Monday, December 01, 2025

'But to Divert a Fierce Banditti'

The English poet William Cowper (1731-1800) suffered his first attack of mental illness – today we would likely call it profound depression – at age thirty-two. Before then, while studying law in the Temple, Cowper dined every Thursday with friends at the Nonsense Club. He and a fellow clerk, Edward Thurlow – the future Lord Chancellor – spent their time “constantly employed from morning to night in giggling and making giggle,” he wrote in a letter to his cousin Lady Hesketh. He published a series of light, occasionally whimsical essays, and then in 1763, made his first suicide attempt and was confined to St. Alban’s madhouse. He suffered three additional such attacks. In “Lines Written During a Period of Insanity,” Cowper would write: “I, fed with judgment, in a fleshy tomb am / Buried above ground.”

 

An old friend has been diagnosed with depression and was recently hospitalized following a suicide attempt. I’m not naïve but I was surprised. He’s a reliably funny guy, smart, thoughtful and talented. His illness appeared in middle age and is not associated with drugs, alcohol or some life trauma. By his account, it came on quickly and powerfully, like an ambush.

 

Cowper tended to blame himself for his illness, treating it moralistically as a judgment from God.
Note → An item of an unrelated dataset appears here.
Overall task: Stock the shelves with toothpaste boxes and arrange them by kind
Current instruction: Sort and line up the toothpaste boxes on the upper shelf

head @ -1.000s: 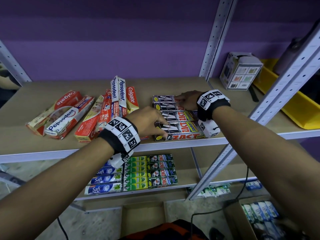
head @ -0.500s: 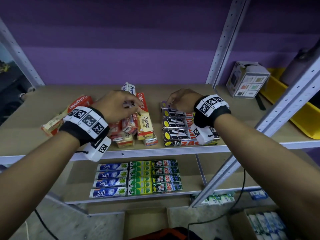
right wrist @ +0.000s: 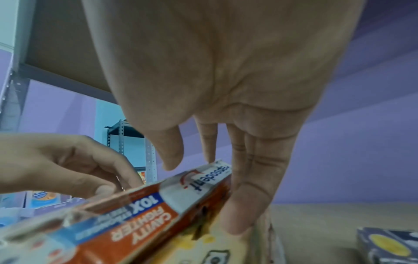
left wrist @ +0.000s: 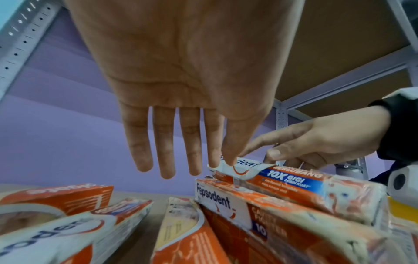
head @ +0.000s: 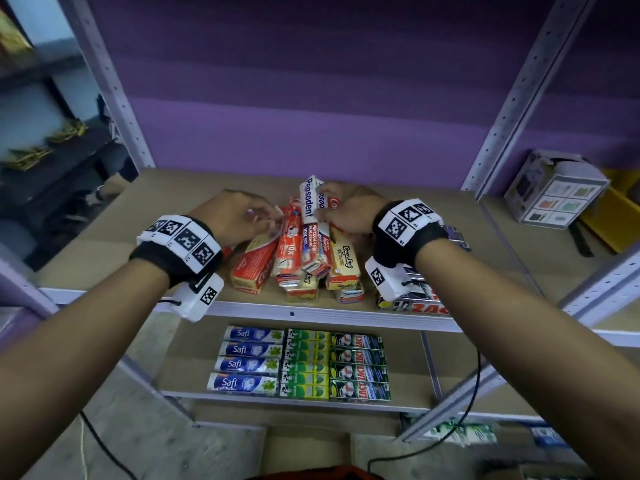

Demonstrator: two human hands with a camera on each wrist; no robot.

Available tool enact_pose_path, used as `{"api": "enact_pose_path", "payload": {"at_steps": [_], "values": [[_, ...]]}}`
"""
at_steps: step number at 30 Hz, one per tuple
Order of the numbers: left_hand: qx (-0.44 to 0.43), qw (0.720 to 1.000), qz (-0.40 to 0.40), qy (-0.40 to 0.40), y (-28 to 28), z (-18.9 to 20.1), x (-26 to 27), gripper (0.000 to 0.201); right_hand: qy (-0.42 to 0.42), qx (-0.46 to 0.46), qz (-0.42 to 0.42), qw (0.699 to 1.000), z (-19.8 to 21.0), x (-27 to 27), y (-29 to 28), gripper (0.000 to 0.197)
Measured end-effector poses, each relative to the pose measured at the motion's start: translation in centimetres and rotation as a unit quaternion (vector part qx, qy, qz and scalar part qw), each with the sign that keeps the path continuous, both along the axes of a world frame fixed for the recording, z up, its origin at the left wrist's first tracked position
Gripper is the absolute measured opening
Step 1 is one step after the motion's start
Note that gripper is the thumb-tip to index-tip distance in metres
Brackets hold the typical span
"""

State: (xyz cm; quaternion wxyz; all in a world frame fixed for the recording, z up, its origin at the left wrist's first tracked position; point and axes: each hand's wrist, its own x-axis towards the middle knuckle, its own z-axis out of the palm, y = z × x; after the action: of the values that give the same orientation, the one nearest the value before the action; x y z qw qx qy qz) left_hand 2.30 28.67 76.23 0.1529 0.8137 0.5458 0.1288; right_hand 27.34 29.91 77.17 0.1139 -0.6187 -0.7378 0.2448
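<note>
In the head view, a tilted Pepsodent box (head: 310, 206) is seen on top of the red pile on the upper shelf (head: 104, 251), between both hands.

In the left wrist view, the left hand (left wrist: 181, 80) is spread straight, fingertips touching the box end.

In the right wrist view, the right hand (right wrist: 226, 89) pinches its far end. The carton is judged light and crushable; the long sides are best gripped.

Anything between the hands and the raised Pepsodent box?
Nothing visible. The left hand touches the far end of the Pepsodent box with its fingertips; the right hand has fingers at its far end and right side.
</note>
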Motion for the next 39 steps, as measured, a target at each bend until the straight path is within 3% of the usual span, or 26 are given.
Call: {"api": "enact_pose_path", "payload": {"at_steps": [3, 6, 11, 20, 33, 39], "values": [[-0.010, 1.000, 0.005, 0.011, -0.1, -0.7, -0.7, 0.025, -0.020, -0.006, 0.030, 0.999, -0.5, -1.8, 0.0, 0.068], [-0.040, 0.999, 0.024, 0.007, -0.1, -1.1, -1.0, 0.019, -0.041, -0.003, 0.052, 0.998, -0.8, -2.7, 0.2, 0.066], [-0.100, 0.994, 0.027, -0.038, 0.0, -1.8, -0.3, 0.025, 0.130, -0.083, -0.022, 0.988, -1.0, -2.4, 0.0, 0.047], [-0.177, 0.978, 0.068, -0.084, 0.7, -2.2, 2.5, 0.042, 0.298, -0.082, -0.033, 0.950, -1.4, -0.3, -1.3, 0.048], [-0.199, 0.973, 0.108, -0.040, 2.4, -2.4, 5.7, 0.081, 0.326, -0.038, -0.066, 0.942, -0.2, 4.0, -2.9, 0.040], [-0.214, 0.972, 0.093, -0.043, 3.6, -2.5, 5.3, 0.087, 0.313, -0.049, -0.078, 0.945, -0.3, 4.4, -3.4, 0.040]]}}
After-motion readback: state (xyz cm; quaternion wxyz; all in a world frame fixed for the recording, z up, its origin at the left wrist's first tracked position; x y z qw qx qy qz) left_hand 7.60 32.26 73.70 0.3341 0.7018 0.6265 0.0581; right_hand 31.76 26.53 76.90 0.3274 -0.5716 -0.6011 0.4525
My friend has the advantage of pharmaceutical treatment for his condition, therapy and support from family and friends. Poor Cowper had little of that. Consider these lines from “An Epistle to Robert Lloyd, Esq.”

 

“But to divert a fierce banditti

(Sworn foes to ev’ry thing that’s witty),

That, with a black infernal train,

Make cruel inroads in my brain,

And daily threaten to drive thence

My little garrison of sense:

The fierce banditti, which I mean,

Are gloomy thoughts led on by Spleen.”